Problem details: Below are the records. Retype, exactly, the lines from the first through the line with "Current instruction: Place", and leave out the pictures.

Start of Data records

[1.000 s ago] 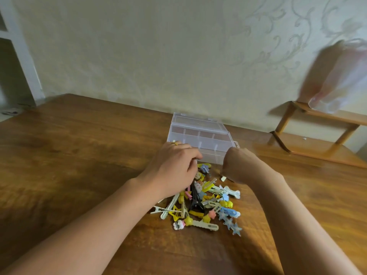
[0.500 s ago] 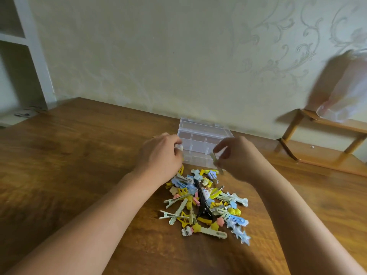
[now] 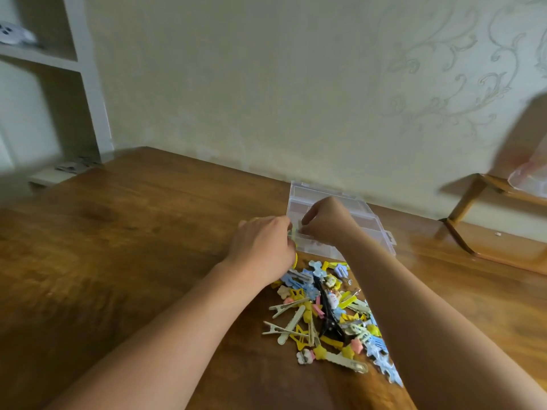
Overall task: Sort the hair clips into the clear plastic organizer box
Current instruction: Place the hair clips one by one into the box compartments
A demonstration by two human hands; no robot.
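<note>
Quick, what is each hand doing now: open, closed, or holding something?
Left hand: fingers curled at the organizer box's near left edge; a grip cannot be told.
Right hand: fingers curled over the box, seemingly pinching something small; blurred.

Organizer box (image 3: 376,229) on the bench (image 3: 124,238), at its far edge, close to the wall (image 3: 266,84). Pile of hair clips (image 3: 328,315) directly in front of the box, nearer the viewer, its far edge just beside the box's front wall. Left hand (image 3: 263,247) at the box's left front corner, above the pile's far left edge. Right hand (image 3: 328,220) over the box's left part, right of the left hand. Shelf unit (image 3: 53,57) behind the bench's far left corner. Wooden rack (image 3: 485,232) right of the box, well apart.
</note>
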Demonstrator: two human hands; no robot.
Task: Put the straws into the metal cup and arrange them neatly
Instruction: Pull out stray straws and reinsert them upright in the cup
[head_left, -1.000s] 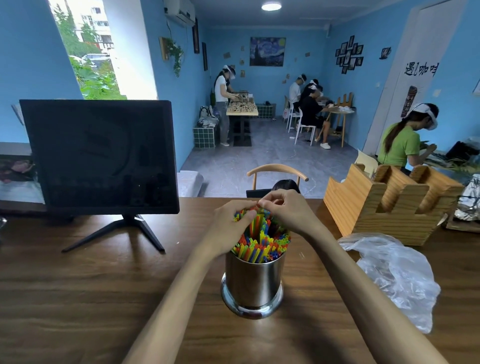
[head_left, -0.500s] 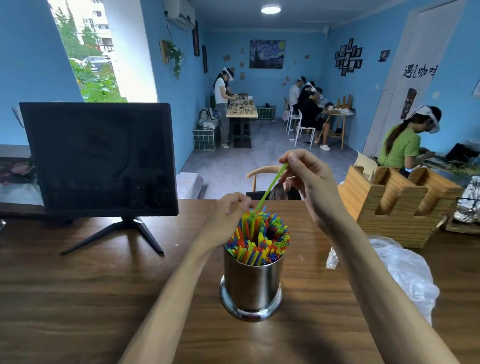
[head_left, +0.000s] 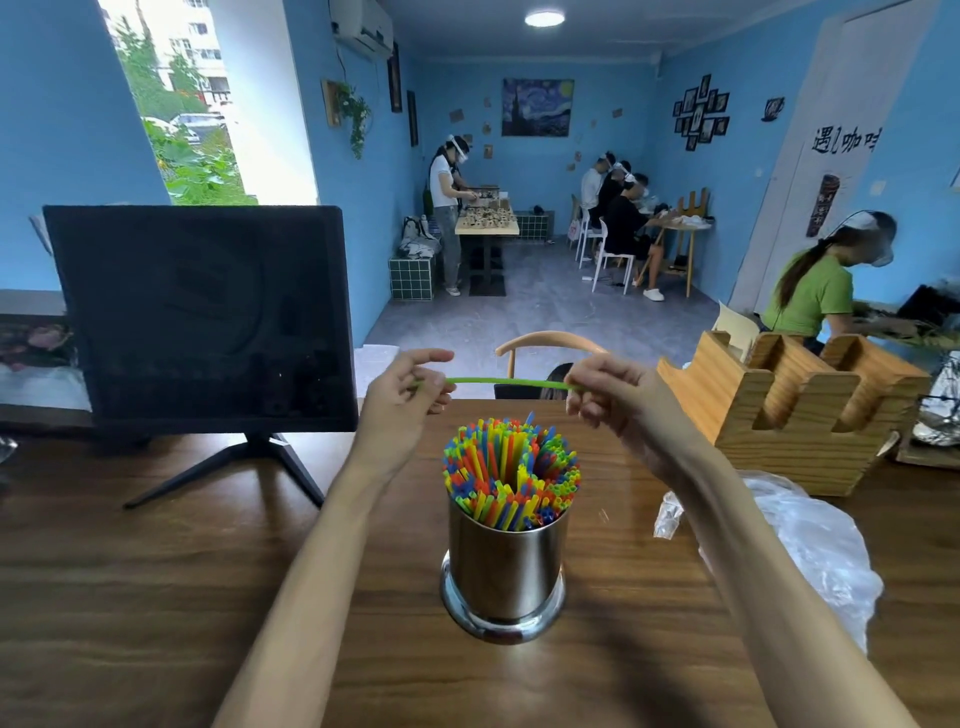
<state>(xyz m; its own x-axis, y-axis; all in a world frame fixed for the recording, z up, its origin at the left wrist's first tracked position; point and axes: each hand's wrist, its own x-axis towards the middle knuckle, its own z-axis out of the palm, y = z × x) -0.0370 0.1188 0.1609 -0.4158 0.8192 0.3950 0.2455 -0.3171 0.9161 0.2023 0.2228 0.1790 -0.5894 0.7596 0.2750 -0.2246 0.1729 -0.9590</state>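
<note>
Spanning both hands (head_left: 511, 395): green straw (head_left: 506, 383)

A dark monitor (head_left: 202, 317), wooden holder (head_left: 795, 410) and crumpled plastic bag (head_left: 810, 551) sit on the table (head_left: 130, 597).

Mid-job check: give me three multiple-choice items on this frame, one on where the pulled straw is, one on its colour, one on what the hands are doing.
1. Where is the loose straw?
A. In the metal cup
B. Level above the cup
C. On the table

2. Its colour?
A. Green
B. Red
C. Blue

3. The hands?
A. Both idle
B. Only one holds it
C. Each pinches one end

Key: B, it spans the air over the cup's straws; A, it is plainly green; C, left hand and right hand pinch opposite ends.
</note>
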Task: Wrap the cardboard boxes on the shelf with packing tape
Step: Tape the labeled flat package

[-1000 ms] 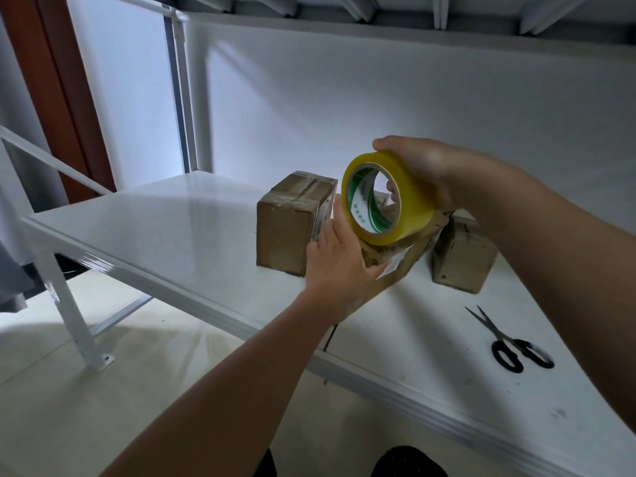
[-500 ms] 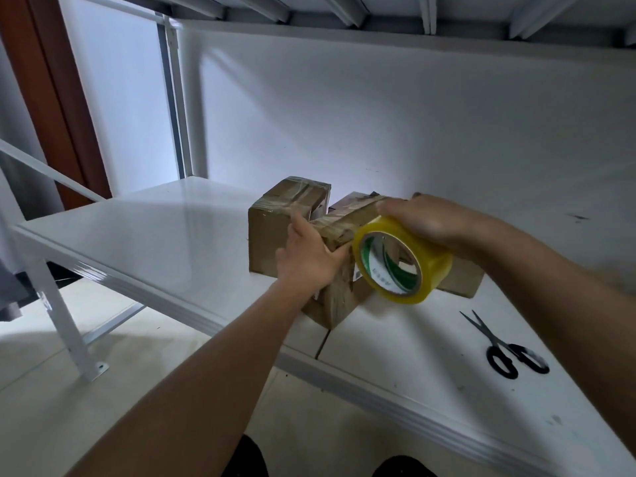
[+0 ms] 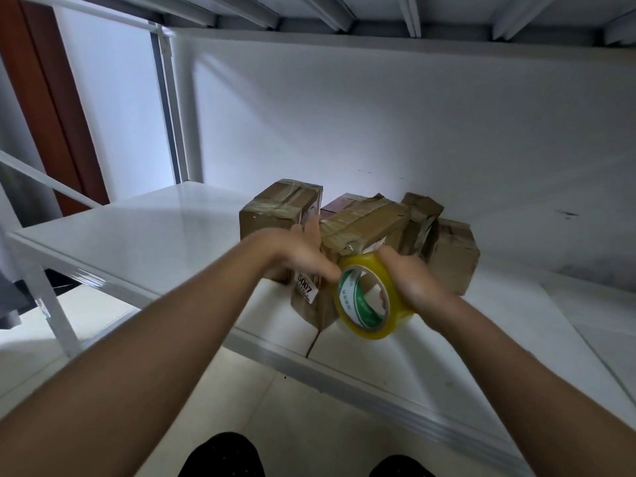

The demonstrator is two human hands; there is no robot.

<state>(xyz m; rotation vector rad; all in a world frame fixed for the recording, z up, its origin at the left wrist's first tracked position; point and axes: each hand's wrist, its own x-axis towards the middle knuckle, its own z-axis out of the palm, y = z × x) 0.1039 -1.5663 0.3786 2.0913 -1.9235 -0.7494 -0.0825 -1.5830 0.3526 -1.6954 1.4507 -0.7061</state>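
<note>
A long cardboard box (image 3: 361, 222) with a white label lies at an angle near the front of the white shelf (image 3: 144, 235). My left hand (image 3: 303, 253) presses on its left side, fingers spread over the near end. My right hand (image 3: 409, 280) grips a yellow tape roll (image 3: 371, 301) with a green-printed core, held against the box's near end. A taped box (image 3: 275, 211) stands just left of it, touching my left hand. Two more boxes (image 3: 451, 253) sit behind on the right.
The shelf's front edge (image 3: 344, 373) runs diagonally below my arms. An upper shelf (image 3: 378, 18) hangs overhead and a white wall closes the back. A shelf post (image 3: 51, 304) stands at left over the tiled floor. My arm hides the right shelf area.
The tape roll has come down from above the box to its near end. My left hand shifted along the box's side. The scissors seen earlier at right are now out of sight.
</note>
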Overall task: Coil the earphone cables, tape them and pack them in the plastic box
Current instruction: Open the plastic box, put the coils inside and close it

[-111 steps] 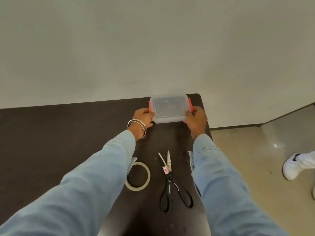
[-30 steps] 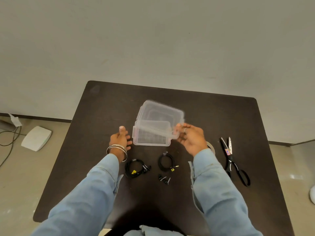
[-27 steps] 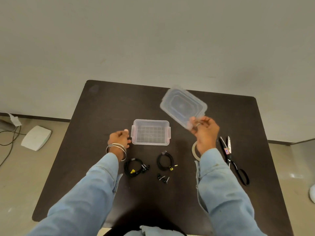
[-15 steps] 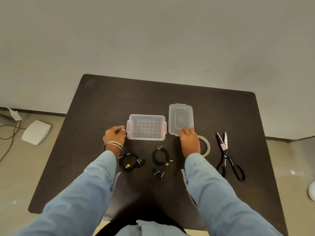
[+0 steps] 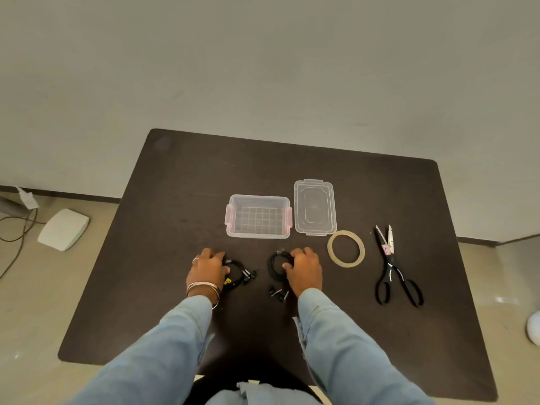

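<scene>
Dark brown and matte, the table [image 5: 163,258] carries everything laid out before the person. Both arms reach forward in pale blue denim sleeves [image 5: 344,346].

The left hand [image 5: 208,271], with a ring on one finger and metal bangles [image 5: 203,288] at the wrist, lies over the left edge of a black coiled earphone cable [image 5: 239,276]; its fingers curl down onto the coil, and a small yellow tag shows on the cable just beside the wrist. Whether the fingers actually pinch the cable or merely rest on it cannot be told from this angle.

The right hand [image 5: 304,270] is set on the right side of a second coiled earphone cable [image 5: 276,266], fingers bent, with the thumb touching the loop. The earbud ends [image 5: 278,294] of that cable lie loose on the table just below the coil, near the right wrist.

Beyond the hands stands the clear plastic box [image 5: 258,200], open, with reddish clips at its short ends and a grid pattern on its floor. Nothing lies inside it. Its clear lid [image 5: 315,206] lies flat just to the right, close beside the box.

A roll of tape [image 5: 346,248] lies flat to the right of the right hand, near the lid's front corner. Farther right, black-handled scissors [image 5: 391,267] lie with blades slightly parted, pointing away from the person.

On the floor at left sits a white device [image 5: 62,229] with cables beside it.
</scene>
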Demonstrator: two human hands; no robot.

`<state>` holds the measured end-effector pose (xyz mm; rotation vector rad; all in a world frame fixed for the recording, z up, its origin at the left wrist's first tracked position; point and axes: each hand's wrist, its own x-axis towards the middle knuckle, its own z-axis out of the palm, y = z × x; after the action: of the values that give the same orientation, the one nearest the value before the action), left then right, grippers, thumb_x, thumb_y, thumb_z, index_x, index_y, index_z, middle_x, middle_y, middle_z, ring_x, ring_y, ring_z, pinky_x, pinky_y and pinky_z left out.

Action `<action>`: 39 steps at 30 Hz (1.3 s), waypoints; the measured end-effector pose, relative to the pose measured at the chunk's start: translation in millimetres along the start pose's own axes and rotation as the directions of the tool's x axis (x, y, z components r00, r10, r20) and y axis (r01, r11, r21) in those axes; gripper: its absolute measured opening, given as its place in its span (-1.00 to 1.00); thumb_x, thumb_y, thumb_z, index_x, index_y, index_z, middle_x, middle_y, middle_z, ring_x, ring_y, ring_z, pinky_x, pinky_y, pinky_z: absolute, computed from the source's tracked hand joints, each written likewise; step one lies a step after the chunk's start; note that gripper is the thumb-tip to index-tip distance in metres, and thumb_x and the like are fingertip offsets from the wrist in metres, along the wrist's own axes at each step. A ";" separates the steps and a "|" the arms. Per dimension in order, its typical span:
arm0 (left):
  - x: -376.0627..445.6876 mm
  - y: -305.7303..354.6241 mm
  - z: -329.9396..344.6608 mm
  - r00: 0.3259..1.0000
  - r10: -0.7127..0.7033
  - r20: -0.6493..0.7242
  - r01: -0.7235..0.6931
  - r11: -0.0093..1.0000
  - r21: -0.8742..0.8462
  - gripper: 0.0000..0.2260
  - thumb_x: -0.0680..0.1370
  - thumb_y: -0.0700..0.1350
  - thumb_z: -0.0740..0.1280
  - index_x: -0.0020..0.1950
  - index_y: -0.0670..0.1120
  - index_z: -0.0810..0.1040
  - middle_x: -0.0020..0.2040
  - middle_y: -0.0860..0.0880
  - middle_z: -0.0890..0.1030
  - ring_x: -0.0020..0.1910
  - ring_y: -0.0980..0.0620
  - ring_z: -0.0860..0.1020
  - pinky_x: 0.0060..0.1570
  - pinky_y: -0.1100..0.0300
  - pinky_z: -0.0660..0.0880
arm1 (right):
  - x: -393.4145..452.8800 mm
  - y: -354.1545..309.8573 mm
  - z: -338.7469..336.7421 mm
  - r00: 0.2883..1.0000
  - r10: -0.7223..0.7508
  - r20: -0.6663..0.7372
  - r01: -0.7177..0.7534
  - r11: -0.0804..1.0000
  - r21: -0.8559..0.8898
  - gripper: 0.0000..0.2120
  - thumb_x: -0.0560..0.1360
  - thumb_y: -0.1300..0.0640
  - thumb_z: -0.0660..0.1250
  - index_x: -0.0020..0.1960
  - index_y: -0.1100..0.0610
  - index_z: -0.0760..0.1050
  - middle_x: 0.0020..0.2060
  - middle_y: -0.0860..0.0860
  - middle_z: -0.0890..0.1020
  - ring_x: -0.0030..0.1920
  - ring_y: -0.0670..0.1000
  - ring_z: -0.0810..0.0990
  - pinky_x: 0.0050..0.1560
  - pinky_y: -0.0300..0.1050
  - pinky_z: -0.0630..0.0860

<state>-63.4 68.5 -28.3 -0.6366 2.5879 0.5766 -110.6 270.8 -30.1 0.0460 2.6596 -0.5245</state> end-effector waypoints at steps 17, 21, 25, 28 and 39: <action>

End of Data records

Task solution:
[1.000 s ago] 
[0.500 s ago] 
[now] 
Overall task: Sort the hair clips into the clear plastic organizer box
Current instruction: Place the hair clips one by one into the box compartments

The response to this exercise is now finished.